ACSS1 Il plasmide Double Nickase (h) consiste in una coppia di plasmidi ingegnerizzati per l'editing ad alta specificità del locus ACSS1 nelle linee cellulari human. Ciascun plasmide esprime una nickasi Cas9 D10A e un sgRNA distinto che prende di mira filamenti di DNA opposti all'interno di ACSS1. Quando indirizzate verso siti adiacenti su filamenti di DNA opposti, le due nickasi generano tagli a filamento singolo sfalsati che insieme producono una rottura a doppio filamento sfalsata, richiedendo un'attività coordinata sul bersaglio da entrambe le guide. La rottura del DNA risultante viene risolta da vie di riparazione cellulare endogene, più comunemente attraverso la giunzione non omologa delle estremità (NHEJ), portando a inserzioni o delezioni che interrompono la funzione di ACSS1. Richiedendo il coinvolgimento di due sgRNA nel locus bersaglio, l'approccio a doppia nickasi migliora la specificità dell'editing e fornisce una strategia CRISPR complementare per applicazioni in cui è desiderato un controllo aggiuntivo sulla precisione del targeting.

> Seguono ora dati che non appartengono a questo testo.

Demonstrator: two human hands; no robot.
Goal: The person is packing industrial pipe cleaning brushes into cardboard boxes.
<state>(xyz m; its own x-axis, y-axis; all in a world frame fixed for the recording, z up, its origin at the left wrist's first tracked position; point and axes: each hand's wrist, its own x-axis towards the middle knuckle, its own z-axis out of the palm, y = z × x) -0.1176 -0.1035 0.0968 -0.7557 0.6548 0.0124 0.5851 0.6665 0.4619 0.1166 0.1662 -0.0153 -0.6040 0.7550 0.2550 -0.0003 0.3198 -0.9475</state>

Per supportare l'identificazione efficiente delle cellule modificate, un plasmide codifica la GFP per la visualizzazione fluorescente delle popolazioni trasfettate, mentre il plasmide di accompagnamento porta un gene di resistenza alla puromicina per la selezione antibiotica. Insieme, queste caratteristiche supportano l'arricchimento efficiente delle popolazioni co-trasfettate e semplificano la convalida dei cloni con ACSS1 interrotto.
Solo per uso di ricerca. Non destinato a uso diagnostico o terapeutico.